Apesar de se tratar de uma comédia romântica, um filme solar, como elenco e diretor tem definido, Eduardo e Mônica é feito de camadas que vão além do clichê, explorando temas que, durante o ano de pandemia, se tornaram ainda mais pertinentes, entre eles a perda e a polarização política que assolaram relações sociais e familiares. No filme, Eduardo vive com o avô, que o criou após o falecimento da mãe. Em diversos momentos do longa, o jovem revive as memórias da infância ao lado da sua mãe, refletindo sobre os impactos da ausência materna em sua vida.

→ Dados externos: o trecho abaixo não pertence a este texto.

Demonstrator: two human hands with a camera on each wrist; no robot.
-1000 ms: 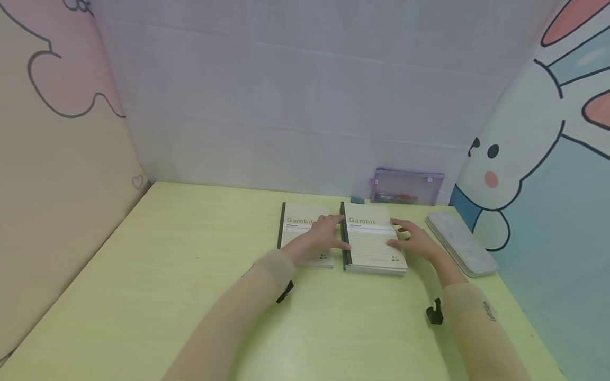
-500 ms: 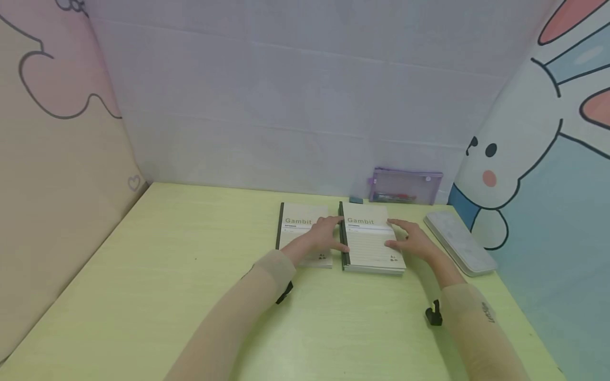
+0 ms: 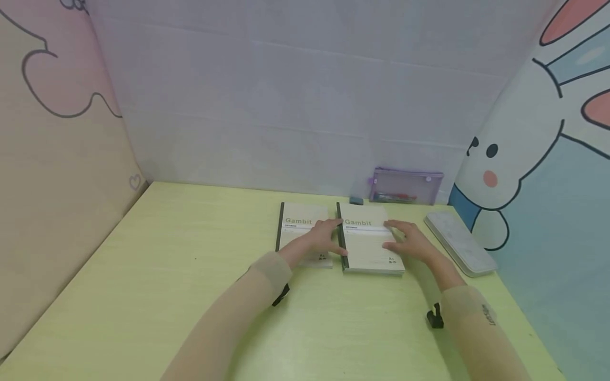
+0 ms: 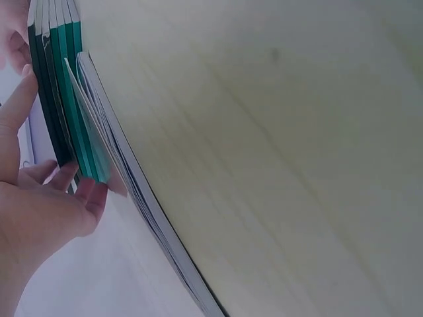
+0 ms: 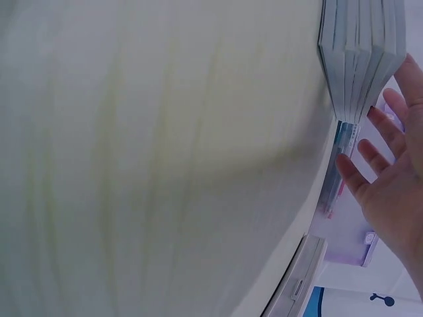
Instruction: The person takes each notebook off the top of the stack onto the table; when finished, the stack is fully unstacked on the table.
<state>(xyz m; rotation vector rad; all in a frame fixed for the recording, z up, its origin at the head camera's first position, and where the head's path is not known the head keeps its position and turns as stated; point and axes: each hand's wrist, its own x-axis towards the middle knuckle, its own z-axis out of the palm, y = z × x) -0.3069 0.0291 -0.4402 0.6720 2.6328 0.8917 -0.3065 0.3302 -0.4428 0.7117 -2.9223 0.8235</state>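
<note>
A stack of several notebooks (image 3: pixel 369 246), the top cover marked "Gambit", lies between both hands. In the left wrist view the stack's dark and green spines (image 4: pixel 63 86) stand close together. My left hand (image 3: pixel 325 238) touches the spine side, thumb near the front and fingers farther back. My right hand (image 3: pixel 411 242) has its fingertips at the opposite edge; in the right wrist view its fingers (image 5: pixel 375 157) spread beside the pages (image 5: pixel 360 59). Under the left forearm and hand, another Gambit notebook (image 3: pixel 296 211) lies partly hidden, left of the stack.
A purple see-through pouch (image 3: pixel 414 185) with pens inside leans against the back wall. A small dark blue block (image 3: pixel 356 201) lies behind the stack. To the right, a pale grey case (image 3: pixel 459 243) rests along the edge of the yellow table (image 3: pixel 190 296).
The upper part of the stack has slid slightly left, and its spine and front edges look more even. Both hands have moved slightly with it; the separate notebook has stayed put.
</note>
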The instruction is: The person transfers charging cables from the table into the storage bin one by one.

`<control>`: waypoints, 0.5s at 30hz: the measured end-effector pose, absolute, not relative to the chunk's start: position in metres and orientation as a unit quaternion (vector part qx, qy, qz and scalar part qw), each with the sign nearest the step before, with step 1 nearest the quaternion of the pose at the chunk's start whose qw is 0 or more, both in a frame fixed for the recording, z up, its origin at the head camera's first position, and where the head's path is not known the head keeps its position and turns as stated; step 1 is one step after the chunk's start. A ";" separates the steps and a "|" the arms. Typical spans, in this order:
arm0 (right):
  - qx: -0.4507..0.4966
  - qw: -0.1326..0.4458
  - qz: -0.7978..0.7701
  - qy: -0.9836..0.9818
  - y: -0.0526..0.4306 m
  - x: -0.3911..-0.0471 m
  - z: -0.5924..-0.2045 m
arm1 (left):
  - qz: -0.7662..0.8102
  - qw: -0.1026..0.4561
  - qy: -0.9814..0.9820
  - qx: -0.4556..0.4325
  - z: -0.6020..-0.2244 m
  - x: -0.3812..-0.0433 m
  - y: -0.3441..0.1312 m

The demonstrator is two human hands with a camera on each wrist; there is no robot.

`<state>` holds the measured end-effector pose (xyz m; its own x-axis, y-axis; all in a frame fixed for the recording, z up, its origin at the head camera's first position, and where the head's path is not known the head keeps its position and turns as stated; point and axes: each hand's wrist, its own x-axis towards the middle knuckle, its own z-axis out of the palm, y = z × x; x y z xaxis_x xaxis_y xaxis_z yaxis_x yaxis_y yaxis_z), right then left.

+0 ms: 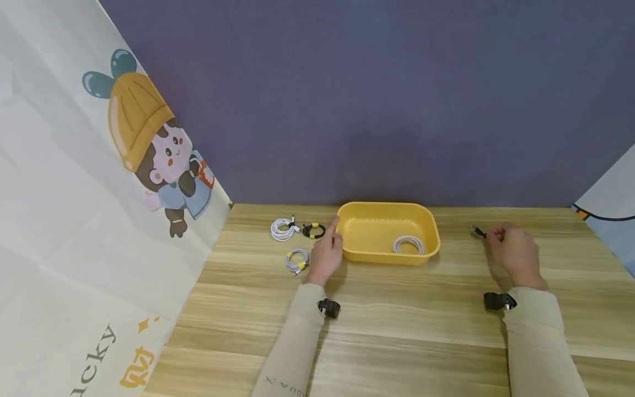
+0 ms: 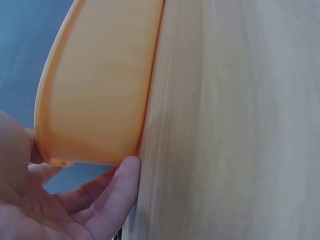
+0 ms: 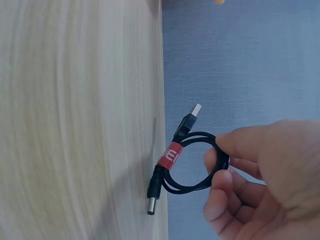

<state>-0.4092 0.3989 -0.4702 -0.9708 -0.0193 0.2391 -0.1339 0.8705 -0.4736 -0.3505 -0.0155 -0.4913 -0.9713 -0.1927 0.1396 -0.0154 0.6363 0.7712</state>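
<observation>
Red-banded, coiled black cable [image 3: 170, 155] is right of the yellow plastic tray [image 1: 372, 237], its loop pinched by the right hand's [image 1: 516, 252] fingers. Judged light, springy; hold clear of plugs [image 3: 185, 127]. Left hand [image 1: 326, 257] touches tray; pinch indeterminable.

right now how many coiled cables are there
5: white coil, black coil, grey coil left of the tray; fourth coil inside; fifth coil in right hand.
</observation>
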 end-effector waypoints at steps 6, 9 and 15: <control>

Diante das mortes dolorosas e diárias que invadiam as televisões brasileiras, Gabriel Leone ficou cara a cara com a sua vulnerabilidade e passou a enxergar esse sentimento, antes vivido em cena, sob um prisma mais acolhedor. “Foi desastrosa a forma que o governo conduziu o país ao longo da pandemia. Diariamente escutávamos barbaridades na televisão, cada dia era algo pior. Foram ironias, piadas, em cima da tragédia que estávamos vivendo. Posso dizer que na pandemia, algo dentro de mim, até fisicamente, me disse que eu não lidava tão bem com a perda. Pude me encarar de forma mais frágil e humana, o que foi bom. É importante entender que, às vezes, precisamos de um tempo nosso e de ajuda para nos curar”, contou o ator que tem a terapia como a sua principal aliada nesse processo.

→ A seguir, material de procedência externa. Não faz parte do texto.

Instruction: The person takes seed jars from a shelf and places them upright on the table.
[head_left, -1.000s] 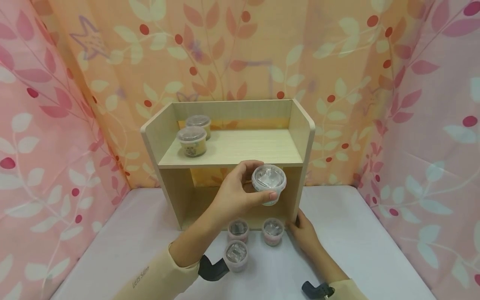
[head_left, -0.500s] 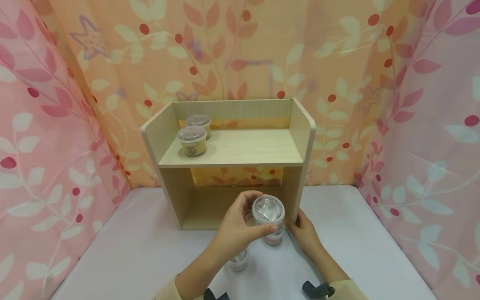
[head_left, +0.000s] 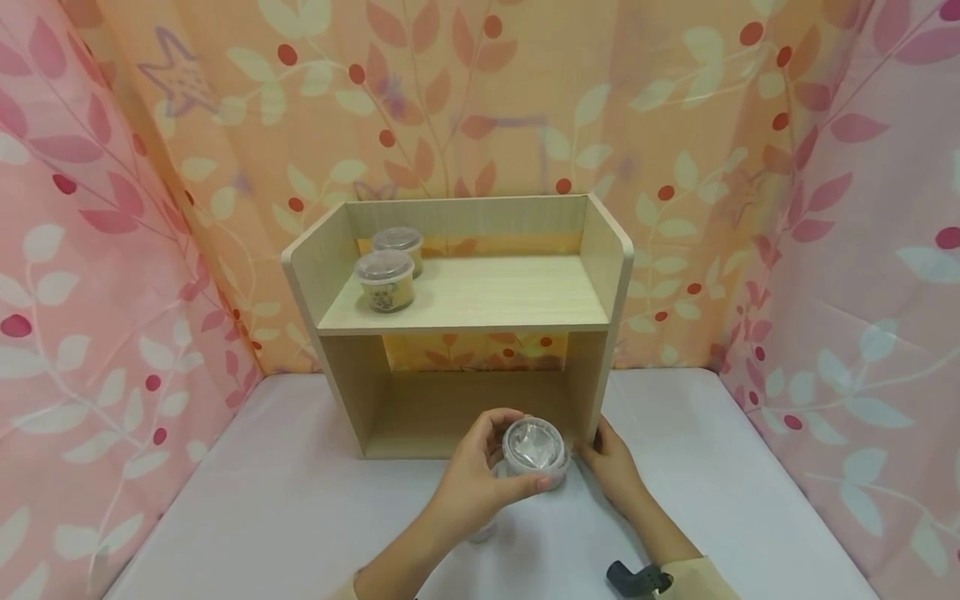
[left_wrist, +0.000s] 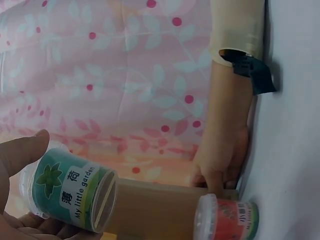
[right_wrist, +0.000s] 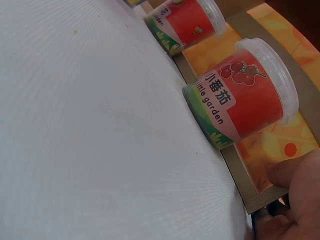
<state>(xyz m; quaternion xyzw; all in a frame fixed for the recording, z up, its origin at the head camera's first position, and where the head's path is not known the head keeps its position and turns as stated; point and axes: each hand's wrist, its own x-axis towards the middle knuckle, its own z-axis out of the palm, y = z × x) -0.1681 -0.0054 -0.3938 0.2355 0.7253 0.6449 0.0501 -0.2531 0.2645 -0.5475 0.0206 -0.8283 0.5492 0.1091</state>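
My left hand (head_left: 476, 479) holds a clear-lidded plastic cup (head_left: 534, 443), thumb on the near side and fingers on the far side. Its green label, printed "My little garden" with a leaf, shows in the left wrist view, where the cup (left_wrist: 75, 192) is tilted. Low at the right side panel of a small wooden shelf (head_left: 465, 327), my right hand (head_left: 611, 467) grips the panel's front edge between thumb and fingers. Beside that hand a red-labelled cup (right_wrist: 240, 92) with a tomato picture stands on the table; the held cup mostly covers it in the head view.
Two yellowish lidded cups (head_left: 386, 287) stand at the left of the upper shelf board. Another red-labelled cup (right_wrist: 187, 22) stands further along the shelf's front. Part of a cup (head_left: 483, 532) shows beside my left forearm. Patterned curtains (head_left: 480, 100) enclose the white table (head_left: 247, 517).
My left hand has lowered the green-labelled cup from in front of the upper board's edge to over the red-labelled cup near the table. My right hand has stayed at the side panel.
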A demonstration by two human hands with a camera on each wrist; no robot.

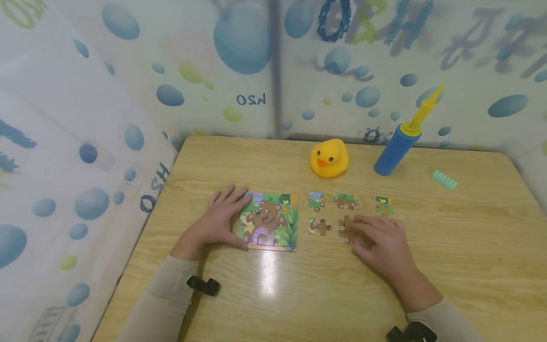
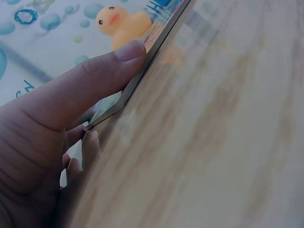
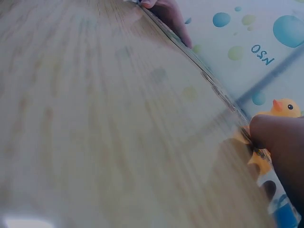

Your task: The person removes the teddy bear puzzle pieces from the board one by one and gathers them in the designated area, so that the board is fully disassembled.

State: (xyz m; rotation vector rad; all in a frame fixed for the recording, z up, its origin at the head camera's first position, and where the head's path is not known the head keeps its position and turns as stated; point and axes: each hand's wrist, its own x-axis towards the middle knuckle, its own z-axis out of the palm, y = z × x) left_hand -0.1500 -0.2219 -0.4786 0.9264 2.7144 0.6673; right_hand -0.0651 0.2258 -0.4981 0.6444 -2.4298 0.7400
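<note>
A square bear puzzle board [image 1: 269, 223] lies flat on the table. My left hand [image 1: 222, 216] holds it at its left side, thumb at the near corner and fingers at the far corner. In the left wrist view the thumb [image 2: 102, 71] rests against the board's edge. To the right, my right hand [image 1: 382, 242] grips a brown puzzle piece [image 1: 347, 229] between thumb and fingers, partly hiding it. Close by lie other loose pieces: a brown one [image 1: 318, 227], a blue-topped one [image 1: 316, 199], a green-and-brown one [image 1: 345, 200] and a green one [image 1: 383, 205].
A yellow rubber duck [image 1: 329, 159] sits behind the loose pieces. Right of it stands a blue hand pump [image 1: 395, 149] with a yellow top, and a mint toy brick [image 1: 444, 179] lies further right. Printed curtains [image 1: 205, 114] hang behind and left of the wooden table [image 1: 299, 294].
</note>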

Filmada em 2018 e ambientada na Brasília dos anos 80, em um Brasil que vivia os primeiros passos rumo à redemocratização após um longo e árduo período ditatorial, a película, sem saber que a história viria a se repetir com a posse de Jair Bolsonaro e da sua ode ao militarismo, evidenciado ainda mais nos últimos meses, não almejava tamanha contemporaneidade sociopolítica. Ao retratar o pensamento conservador e autoritário na figura do avô ex-militar de Eduardo, que acredita que a ditadura foi uma revolução e relativiza a dor das vítimas, como o pai comunista e exilado de Mônica, o roteiro tinha como objetivo somente a contextualização de uma época.
Qualquer semelhança com os tempos atuais e milhares de brasileiros, infelizmente, não é mera coincidência e a falta de senso coletivo e crítico de uma parcela da população não passou despercebida por Leone. “Muita gente fazia vista grossa ao que estávamos vivendo. Para elas, era apenas uma fala e não deveríamos nos importar com isso. É muito fácil falar isso quando não é ninguém da sua família, porque o dia que alguém próximo não estiver mais ali e você ligar a televisão e tiver um cara ironizando a sua dor, a sua perspectiva muda”, reflete.

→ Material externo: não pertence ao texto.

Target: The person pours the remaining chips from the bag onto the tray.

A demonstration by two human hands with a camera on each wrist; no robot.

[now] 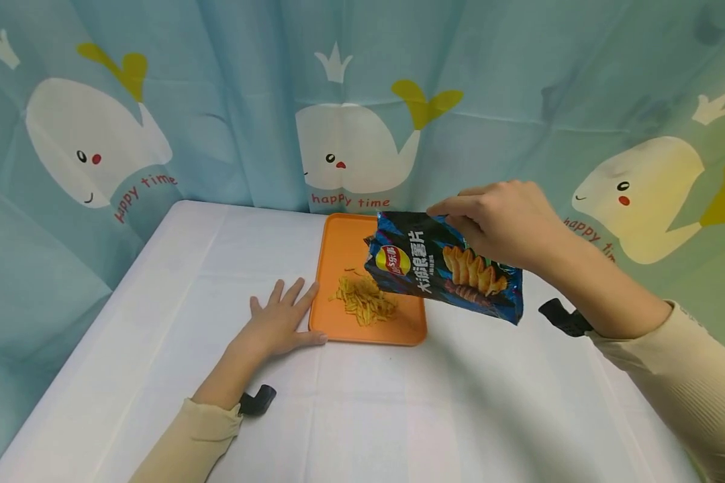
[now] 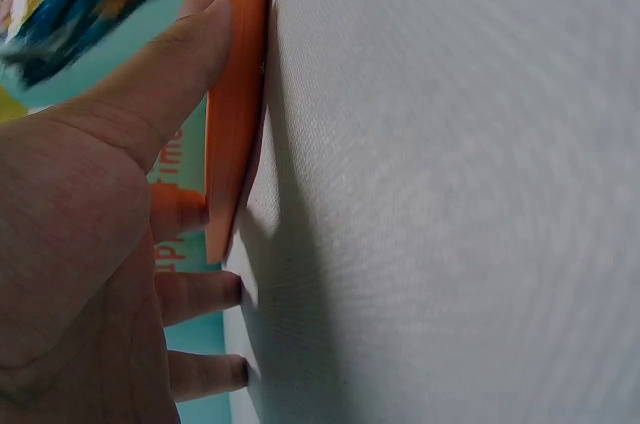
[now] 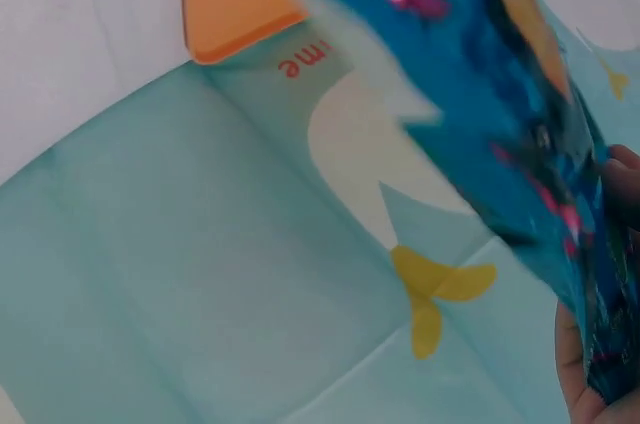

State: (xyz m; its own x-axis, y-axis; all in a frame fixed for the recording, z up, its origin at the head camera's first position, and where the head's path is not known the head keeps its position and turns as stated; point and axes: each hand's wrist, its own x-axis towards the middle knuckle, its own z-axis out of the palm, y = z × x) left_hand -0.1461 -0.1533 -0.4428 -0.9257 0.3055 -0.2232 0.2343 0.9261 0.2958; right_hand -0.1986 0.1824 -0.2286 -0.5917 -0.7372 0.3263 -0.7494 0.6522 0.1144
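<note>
In the head view my right hand [image 1: 510, 225] grips a dark blue bag of potato chips [image 1: 423, 265] by its upper edge. The bag hangs tilted over the right part of an orange tray [image 1: 344, 245], its left end lower over the chips. A small heap of yellow chips [image 1: 365, 302] lies on the tray. My left hand [image 1: 278, 325] lies spread at the tray's left front corner. Up close in the left wrist view, its thumb rests against the tray's rim [image 2: 240, 94]. The blurred bag [image 3: 470, 94] hides most of my right hand in the right wrist view.
A white cloth [image 1: 362, 416] covers the table under the tray. Behind and beside the table hangs a light blue curtain [image 1: 242, 121] with white whales. Each wrist wears a black camera mount, one of them at the left wrist [image 1: 258, 400].
</note>
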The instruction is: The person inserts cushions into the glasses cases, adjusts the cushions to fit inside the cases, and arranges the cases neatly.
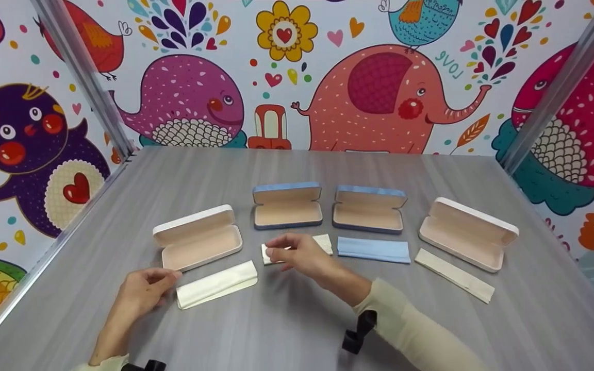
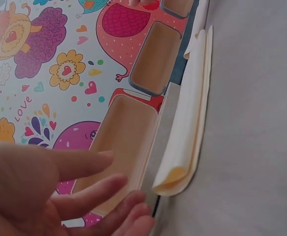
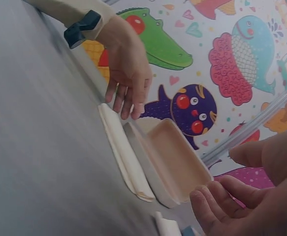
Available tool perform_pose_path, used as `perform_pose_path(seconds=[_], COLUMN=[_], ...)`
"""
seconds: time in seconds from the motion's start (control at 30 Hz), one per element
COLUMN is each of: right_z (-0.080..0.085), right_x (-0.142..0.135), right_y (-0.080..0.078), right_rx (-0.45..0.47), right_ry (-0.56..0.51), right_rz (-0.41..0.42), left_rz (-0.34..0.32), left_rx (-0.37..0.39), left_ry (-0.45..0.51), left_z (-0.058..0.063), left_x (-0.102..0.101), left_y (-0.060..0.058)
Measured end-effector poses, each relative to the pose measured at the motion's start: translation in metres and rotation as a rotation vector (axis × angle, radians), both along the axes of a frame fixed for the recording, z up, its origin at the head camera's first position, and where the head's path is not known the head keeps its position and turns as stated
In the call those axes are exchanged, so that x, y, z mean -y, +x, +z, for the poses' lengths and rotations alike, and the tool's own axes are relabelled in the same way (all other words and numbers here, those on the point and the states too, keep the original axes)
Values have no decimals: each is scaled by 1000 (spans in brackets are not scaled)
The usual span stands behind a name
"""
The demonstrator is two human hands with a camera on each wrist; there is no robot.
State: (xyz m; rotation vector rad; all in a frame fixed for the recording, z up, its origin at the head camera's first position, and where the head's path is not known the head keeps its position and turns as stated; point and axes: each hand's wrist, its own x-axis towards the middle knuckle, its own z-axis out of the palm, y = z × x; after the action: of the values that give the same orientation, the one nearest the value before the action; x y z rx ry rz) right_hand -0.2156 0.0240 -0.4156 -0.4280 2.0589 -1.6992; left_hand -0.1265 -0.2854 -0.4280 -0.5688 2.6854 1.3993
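My left hand (image 1: 139, 292) hovers by the near left corner of an open white glasses case (image 1: 201, 248). Its fingers are loosely extended and hold nothing, as the left wrist view shows. A folded cream cloth (image 1: 217, 286) lies in front of that case, just right of the hand. My right hand (image 1: 304, 257) is over a second folded cream cloth (image 1: 323, 242), hiding its middle. In the right wrist view, its relaxed fingers (image 3: 222, 199) have nothing between them. Behind this cloth stands an open blue glasses case (image 1: 287, 214) with a beige lining.
To the right stand another open blue glasses case (image 1: 368, 218) with a folded blue cloth (image 1: 373, 250) before it, and an open white case (image 1: 462, 243) with a folded beige cloth (image 1: 454, 274). A printed wall panel (image 1: 286, 103) and metal posts (image 1: 85, 77) border the grey table (image 1: 297, 330).
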Motion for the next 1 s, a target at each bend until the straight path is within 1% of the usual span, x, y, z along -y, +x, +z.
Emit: perform_pose_path(seconds=[0.1,0.23,0.37,0.53,0.83,0.9,1.0], right_z=[-7,-14,-20,-25,-30,-30,-31], right_x=[8,18,29,39,48,49,51], right_y=[-1,-2,-4,-6,-9,-9,-10], right_rx=[18,40,54,78,84,67,14], right_ry=[-10,2,19,54,108,137,188], right_rz=[4,-7,-16,-26,14,24,35], left_rz=[-22,-40,-44,-44,-51,-56,-60], left_rx=[16,34,47,40,13,9,0], left_ry=[21,51,72,73,46,21,-27], left_z=[-3,-6,-8,-12,-17,-18,-19], left_x=[2,2,2,2,-3,-4,-5], left_y=[-1,-1,-1,-2,-2,-1,-2])
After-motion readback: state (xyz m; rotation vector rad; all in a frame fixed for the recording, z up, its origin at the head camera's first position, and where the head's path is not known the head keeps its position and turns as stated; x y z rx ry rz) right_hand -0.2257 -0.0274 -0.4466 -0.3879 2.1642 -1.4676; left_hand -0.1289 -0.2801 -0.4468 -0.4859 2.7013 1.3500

Em um momento oposto ao que seu personagem vive em Eduardo e Mônica, é com essa maturidade e auto-conhecimento que Gabriel Leone conduz sua vida pessoal e sua carreira, cujo trabalho tem alcançado público além da fronteira — disponível na Amazon Prime, a série Dom é exibida em mais de 200 territórios ao redor do mundo. Se a discrição faz parte da sua persona íntima, em cena o público enxerga um artista completamente entregue ao que faz. Com mais cinco trabalhos para serem lançados na grande tela, além de Eduardo e Mônica, que chega aos cinemas no dia 20 de janeiro, Leone sabe muito bem o caminho que quer trilhar e investe em personagens que incitam o que há de melhor na sua relação com a arte: a paixão.